Breakpoints pause execution at the exact failure point. They reduce T_isolation directly: you are in the frame where the failure happened. Combined with watch expressions, breakpoints compress T_comprehension to near zero. Every variable, every scope, every call stack frame is visible.
Linters catch class mismatches and undeclared variables before execution. They read the error architecture of your code before it can produce a runtime error. T_comprehension reduced pre-run.
Unit tests reduce T_remediation by preventing regression. They do not help with the current bug. They stop the fixed bug from returning.

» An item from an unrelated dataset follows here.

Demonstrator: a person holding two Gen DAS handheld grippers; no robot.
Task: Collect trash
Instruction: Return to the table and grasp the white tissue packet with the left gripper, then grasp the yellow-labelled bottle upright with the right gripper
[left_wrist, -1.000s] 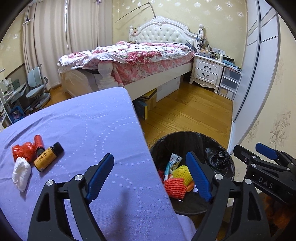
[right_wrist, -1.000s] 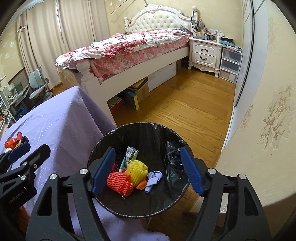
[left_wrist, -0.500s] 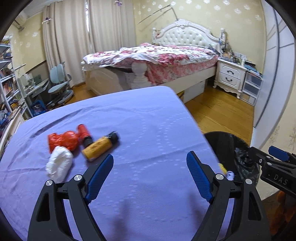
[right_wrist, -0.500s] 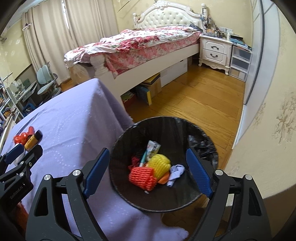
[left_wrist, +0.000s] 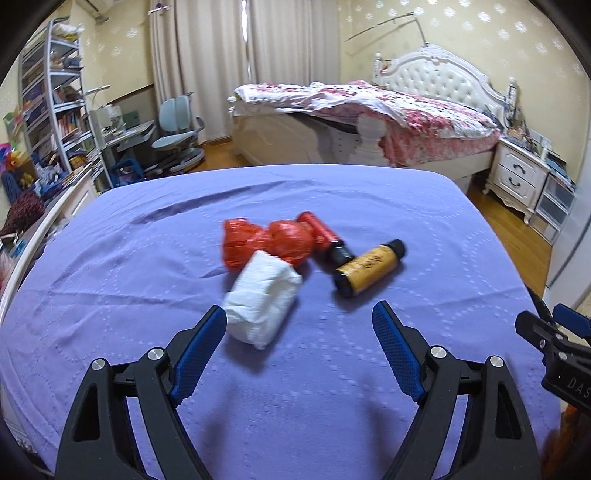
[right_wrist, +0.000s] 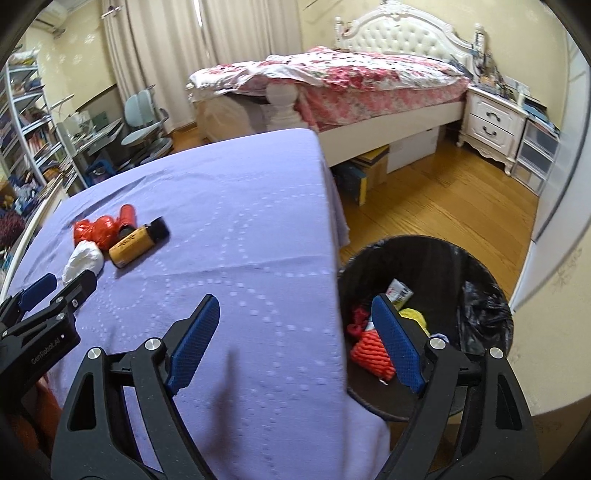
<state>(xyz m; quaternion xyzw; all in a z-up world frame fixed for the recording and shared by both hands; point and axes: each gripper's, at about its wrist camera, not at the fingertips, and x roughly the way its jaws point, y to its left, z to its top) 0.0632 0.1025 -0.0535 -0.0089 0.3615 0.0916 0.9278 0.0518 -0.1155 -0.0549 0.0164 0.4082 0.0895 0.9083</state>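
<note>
Tabletop: covered in a purple cloth with a dotted ring pattern, filling the near and middle ground under both my jaws.

Trash bin: round, lined with a black bag, standing on the wooden floor just off the tabletop's right edge. Inside it lie an orange foam net, a yellow foam net, a small printed packet and some red scraps. My right jaws partly hide the contents.

Left jaws: mine, spread wide with nothing between the blue pads, hanging above the cloth and pointing at the trash pile. The left pad sits just beside the near end of the tissue wad, though I cannot tell whether it touches.

Right jaws: mine, spread wide and empty; they have just been opening further. They straddle the tabletop's right edge, one pad over the cloth, the other over the bin.

White tissue wad: crumpled, nearest item of the pile, resting against the red bag.

Red plastic bag: scrunched, just beyond the wad, toward the tabletop's middle.

Yellow bottle: black cap, lying on its side to the right of the wad, cap pointing far right.

Red bottle: dark cap, lying on its side between the red bag and the yellow bottle, touching both.
</note>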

Peer review and rubber duck debugging reduce T_comprehension through verbalization. Say what each line is supposed to do. The gap between that expectation and what the code actually does is where bugs live. Harder to maintain the wrong model when you have to say it out loud.
Anti-patterns that inflate T_debug
Three practices that increase T_debug, named by the component they inflate:
- Bare except/catch blocks swallow the error class entirely. You know something failed. You do not know what class of failure it was. T_comprehension inflated: no diagnostic signal survives the catch.

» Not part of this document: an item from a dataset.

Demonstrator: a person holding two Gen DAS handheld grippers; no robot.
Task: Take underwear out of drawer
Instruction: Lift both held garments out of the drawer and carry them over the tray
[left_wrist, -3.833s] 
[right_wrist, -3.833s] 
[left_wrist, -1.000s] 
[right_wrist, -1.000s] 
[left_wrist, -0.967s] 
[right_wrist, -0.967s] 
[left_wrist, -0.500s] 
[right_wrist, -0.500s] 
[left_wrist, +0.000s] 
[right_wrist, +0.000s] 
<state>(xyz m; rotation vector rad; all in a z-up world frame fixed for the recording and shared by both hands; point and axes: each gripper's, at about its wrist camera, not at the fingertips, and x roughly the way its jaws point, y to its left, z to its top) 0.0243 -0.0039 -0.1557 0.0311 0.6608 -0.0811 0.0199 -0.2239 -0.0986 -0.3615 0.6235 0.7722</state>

- Empty catch blocks discard error.message. The failure origin is gone. T_isolation inflated: you are starting over with no starting point.
- var versus let/const scope leakage: state origin becomes ambiguous across frames. T_isolation inflated: the variable exists in the wrong scope and you cannot determine which call set it.
The debug by reading 5-step protocol applies diagnostic literacy across all paradigms:
- Identify the error class. TypeError? ReferenceError? C errno -1? LabVIEW broken wire?
- Locate the stack frame origin: which function, which line, which file.
- Determine which paradigm boundary was crossed: C error codes, JavaScript typed exceptions, LabVIEW spatial diagnostics, GameMaker event lifecycle?
- Extract the diagnostic signal: what specific information does the error carry: subject, mechanism, scope, blast radius?
- Verify program state before applying the fix: what state assumption failed?
Error messages are the most honest documentation a system ever produces. They do not soften the failure or generalize it. They report what broke, in the error architecture of the paradigm that produced it.
Diagnostic literacy is the skill of reading that vocabulary. Not accumulating fixes. Reading.
Next time you hit an error from a paradigm you do not recognize: before you Google the exact string, identify the error class and the T_debug component it speaks to. Name the paradigm boundary you crossed. Then extract the diagnostic signal.
That is the difference between debug by recognition and debug by reading. Recognition fails on novel ground. Reading never does.